▶ **Source material**:
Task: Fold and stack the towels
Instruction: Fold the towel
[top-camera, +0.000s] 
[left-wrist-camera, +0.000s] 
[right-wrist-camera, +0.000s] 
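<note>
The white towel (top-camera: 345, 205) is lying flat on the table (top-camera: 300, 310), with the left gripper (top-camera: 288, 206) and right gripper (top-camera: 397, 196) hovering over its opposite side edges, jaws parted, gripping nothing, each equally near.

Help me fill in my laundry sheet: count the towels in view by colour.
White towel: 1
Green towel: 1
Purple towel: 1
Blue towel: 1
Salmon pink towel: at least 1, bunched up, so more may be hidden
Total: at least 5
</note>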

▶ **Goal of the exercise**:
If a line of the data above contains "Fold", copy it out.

▶ **Result of this task**:
Task: Fold and stack the towels
Instruction: Fold the towel

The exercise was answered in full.